The U.K.’s government appears to believe that companies have a duty to not only assist, but also to keep all surveillance work secret. The EFF’s O’Brien says the bill effectively puts a gag order on companies that receive a demand for help.
The new law also isn’t clear about how, and to whom, the warrants are to be delivered. For instance, O’Brien says, the government could serve a warrant on a U.K.-based employee (say, a systems administrator) of a U.S. firm, demand that they create a surveillance window into private user data, then demand that the employee not tell anyone—not even her higher-ups back in the United States.
“This is the first really expansive omnibus surveillance bill written post-Snowden,” O’Brien says. “You would expect a post-Snowden bill on surveillance might rein in or trim back in some way government surveillance powers. In fact, what the bill does is normalize and legitimize all the practices Snowden exposed.”

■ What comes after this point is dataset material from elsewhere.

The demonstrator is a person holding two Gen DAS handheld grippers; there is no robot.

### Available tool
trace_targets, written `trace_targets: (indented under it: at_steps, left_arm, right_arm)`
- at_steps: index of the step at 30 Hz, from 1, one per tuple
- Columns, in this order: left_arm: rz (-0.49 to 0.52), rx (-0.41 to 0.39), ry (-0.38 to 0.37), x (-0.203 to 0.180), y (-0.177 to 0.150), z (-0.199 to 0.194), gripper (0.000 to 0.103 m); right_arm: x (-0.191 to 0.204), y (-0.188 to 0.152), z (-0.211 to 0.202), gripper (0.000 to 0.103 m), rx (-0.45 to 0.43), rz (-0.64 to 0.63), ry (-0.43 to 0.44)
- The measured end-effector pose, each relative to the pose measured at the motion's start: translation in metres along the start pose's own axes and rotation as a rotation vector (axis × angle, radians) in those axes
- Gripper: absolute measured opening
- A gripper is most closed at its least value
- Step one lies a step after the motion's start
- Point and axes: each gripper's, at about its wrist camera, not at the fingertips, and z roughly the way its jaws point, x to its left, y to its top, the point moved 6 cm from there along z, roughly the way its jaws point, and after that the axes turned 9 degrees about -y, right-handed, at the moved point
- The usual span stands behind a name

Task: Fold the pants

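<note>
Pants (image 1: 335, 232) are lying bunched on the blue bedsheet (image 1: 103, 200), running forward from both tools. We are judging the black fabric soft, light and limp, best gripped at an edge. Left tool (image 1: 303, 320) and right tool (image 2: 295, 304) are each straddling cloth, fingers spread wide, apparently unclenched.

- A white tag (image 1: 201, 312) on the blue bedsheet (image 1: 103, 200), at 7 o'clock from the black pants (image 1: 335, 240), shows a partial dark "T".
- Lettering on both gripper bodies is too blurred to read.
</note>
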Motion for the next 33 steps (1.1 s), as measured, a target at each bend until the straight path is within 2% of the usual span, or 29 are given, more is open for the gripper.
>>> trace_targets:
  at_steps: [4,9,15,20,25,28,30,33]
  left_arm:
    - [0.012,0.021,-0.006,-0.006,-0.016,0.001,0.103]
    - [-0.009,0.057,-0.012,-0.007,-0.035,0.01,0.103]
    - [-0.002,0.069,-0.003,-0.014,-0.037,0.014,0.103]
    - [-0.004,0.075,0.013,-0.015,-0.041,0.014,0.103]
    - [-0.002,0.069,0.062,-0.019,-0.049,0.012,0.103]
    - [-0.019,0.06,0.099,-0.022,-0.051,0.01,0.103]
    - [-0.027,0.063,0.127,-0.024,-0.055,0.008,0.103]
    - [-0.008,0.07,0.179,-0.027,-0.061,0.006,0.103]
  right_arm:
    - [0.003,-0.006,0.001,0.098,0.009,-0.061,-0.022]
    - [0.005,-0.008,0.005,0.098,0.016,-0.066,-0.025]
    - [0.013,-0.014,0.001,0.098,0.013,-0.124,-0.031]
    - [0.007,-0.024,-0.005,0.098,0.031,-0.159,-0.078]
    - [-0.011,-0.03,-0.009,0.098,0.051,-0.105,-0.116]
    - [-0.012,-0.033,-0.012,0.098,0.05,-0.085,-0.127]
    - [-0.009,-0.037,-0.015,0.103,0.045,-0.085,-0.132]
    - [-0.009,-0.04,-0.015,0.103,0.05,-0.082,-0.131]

Apple isn’t setting off the alarm bells over the passage of the new law, but it’s paying close attention to the way it’s applied and enforced. While the U.K. is still part of the European Union, Apple might still appeal to EU courts if served with a warrant under the power of the IPA. Should the U.K. leave the EU, any face-off over encryption between Apple and the U.K. government would likely be mediated in a British court.